The amount and type of financial compensation available will depend on whether you file a state or federal lawsuit. There are specific types of damages available in both instances.
Some of the most common types of damages in successful employment discrimination cases include:
This type of payment is meant to compensate the victim for the earnings that they lost because of the discriminatory action. Back pay should cover lost wages from the date of the discrimination through the date of judgment in the case.
This type of payment is intended to compensate discrimination victims for wages they will lose in the future. How long the victim will receive front pay will be determined by how far into the future they will lose earnings.
For instance, suppose that the jury decides that the victim will be unable to find new employment for a year. In this case, the claimant could be awarded front pay for a full year after the judgment.
Oftentimes, a skilled attorney will show that the victim has been trying to find work unsuccessfully. In some cases, a lawyer will consult with an economist or other relevant specialist. Expert testimony may help to show the jury the full consequences of the discriminatory action.

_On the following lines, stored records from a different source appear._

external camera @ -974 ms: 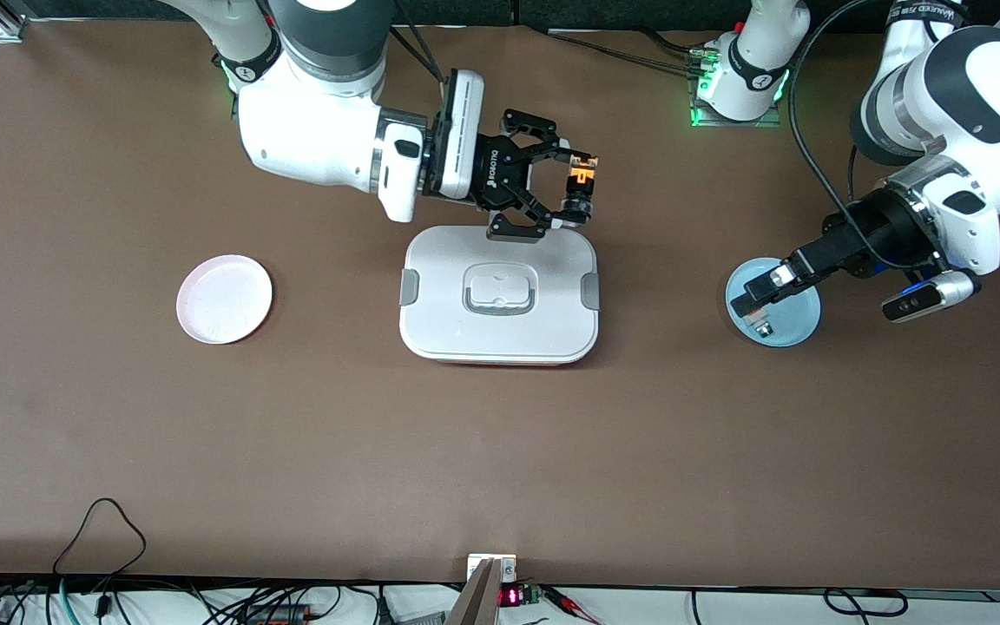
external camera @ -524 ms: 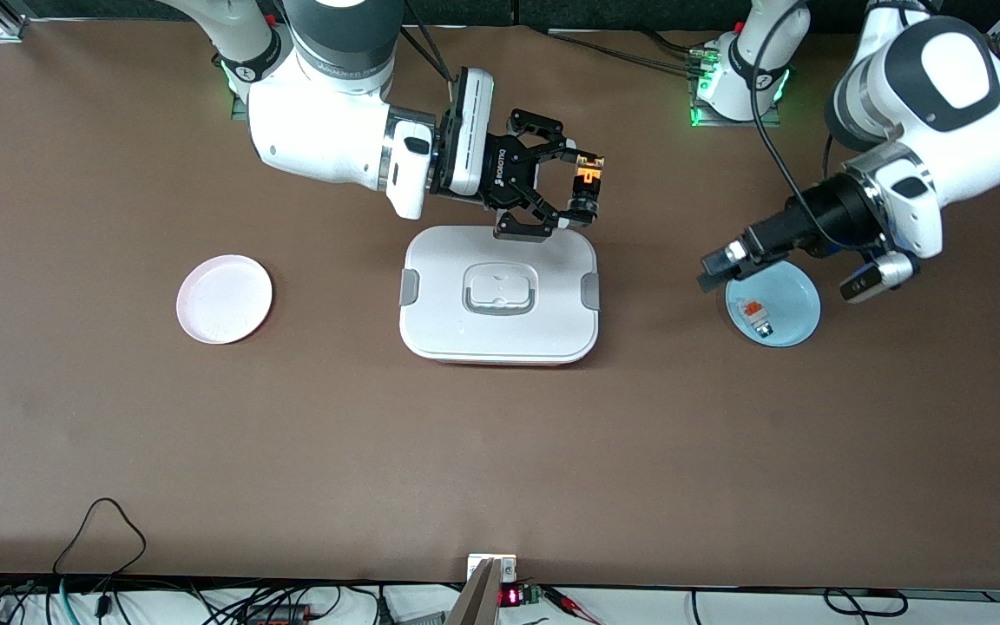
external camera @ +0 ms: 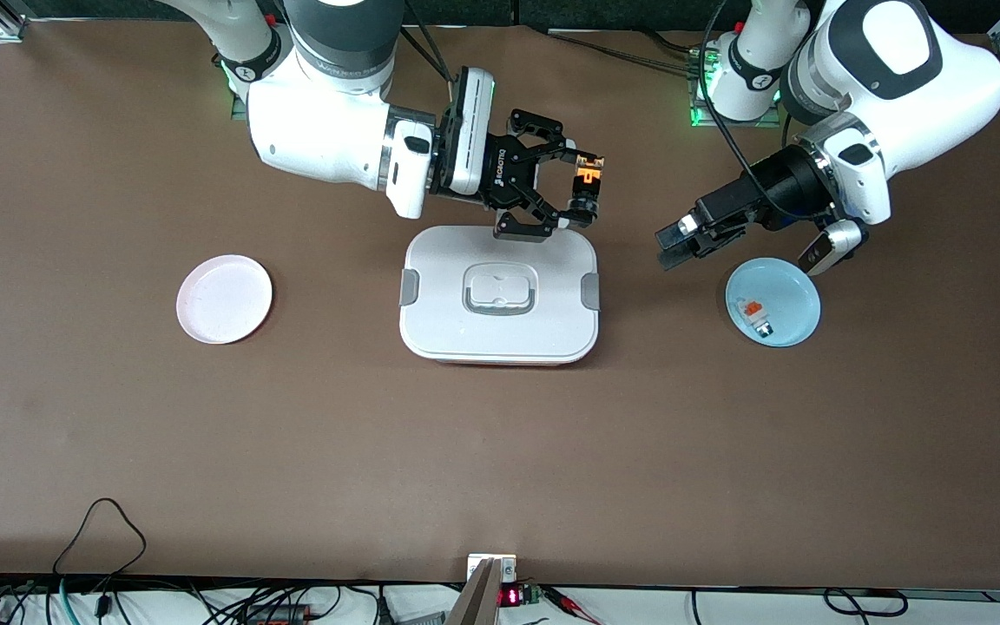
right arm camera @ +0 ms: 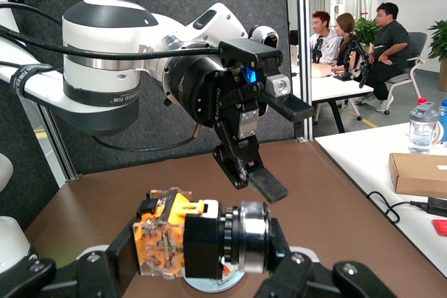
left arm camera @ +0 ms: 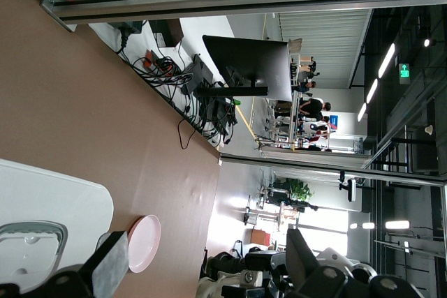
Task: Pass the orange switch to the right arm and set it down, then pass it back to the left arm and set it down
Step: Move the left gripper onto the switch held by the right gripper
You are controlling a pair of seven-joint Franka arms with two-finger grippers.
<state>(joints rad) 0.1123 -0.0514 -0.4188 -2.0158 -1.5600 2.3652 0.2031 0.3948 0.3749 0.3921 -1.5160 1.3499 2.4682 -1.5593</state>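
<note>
Orange switch (external camera: 585,180) clamped in right gripper (external camera: 573,189) over box (external camera: 500,295), left gripper (right arm camera: 269,141) spread empty in right wrist view.

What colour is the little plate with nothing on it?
Pale pink plate, clearest in the front view.

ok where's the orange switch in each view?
Front view: orange switch held in the right gripper, over the table just past the box edge nearest the robot bases.
Left wrist view: not visible.
Right wrist view: close up, held in the jaws.
Shared landmark: the left gripper, open, also in the right wrist view.
</note>
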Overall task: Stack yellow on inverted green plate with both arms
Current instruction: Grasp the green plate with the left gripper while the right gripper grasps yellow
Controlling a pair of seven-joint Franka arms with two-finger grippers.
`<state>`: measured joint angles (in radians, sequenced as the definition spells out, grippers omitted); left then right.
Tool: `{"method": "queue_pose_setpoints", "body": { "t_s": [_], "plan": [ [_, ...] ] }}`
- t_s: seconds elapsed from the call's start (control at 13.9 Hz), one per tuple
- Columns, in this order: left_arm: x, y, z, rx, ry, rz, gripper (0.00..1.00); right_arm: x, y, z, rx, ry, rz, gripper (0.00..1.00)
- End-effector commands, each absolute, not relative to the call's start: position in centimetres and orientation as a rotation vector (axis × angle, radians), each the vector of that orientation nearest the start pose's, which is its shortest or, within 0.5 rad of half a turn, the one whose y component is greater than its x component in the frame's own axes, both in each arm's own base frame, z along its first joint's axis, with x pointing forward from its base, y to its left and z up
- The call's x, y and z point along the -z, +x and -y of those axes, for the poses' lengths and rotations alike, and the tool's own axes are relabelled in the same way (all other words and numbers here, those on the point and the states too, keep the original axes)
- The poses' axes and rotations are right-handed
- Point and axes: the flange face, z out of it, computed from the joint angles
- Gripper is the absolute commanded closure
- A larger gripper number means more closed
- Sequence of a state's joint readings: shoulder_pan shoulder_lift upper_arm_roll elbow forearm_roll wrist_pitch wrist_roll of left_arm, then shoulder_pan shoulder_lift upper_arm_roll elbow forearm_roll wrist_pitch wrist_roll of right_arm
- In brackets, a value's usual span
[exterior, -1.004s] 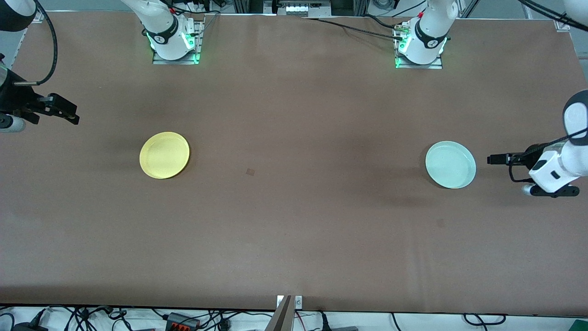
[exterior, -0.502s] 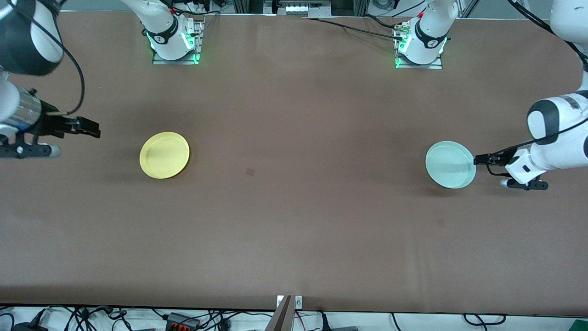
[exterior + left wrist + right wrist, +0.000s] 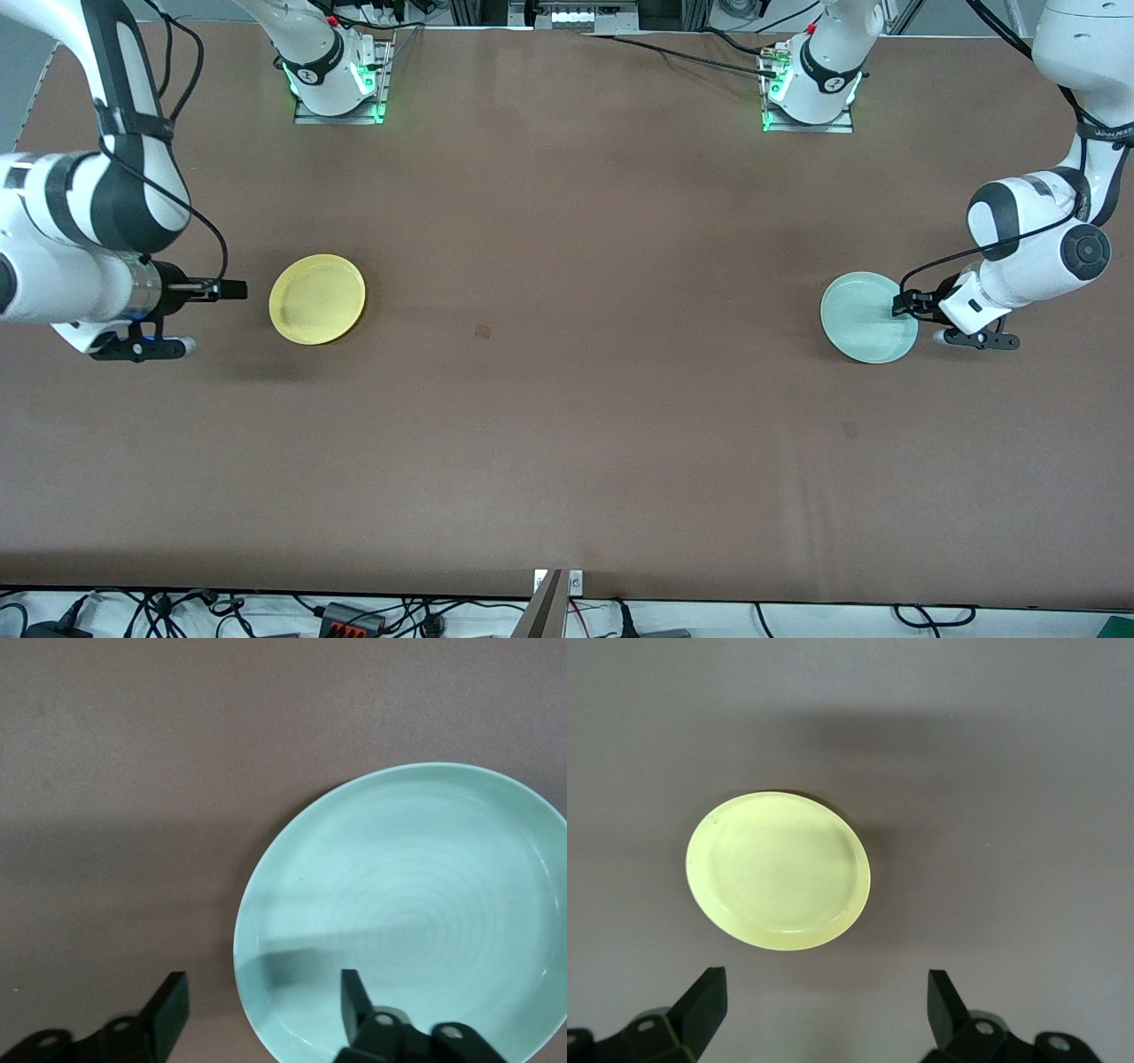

When someone wrongfully loses an employment opportunity or is fired, they will also lose the value of related job benefits. Some of the most common examples of lost benefits are:
- Health insurance coverage
- Dental and vision insurance
- Stock options
- Profit-sharing options
- 401(k) plans
Determining the value of lost job benefits is complex. To ensure that you pursue the full value of your case, your legal representative may consult with a knowledgeable specialist.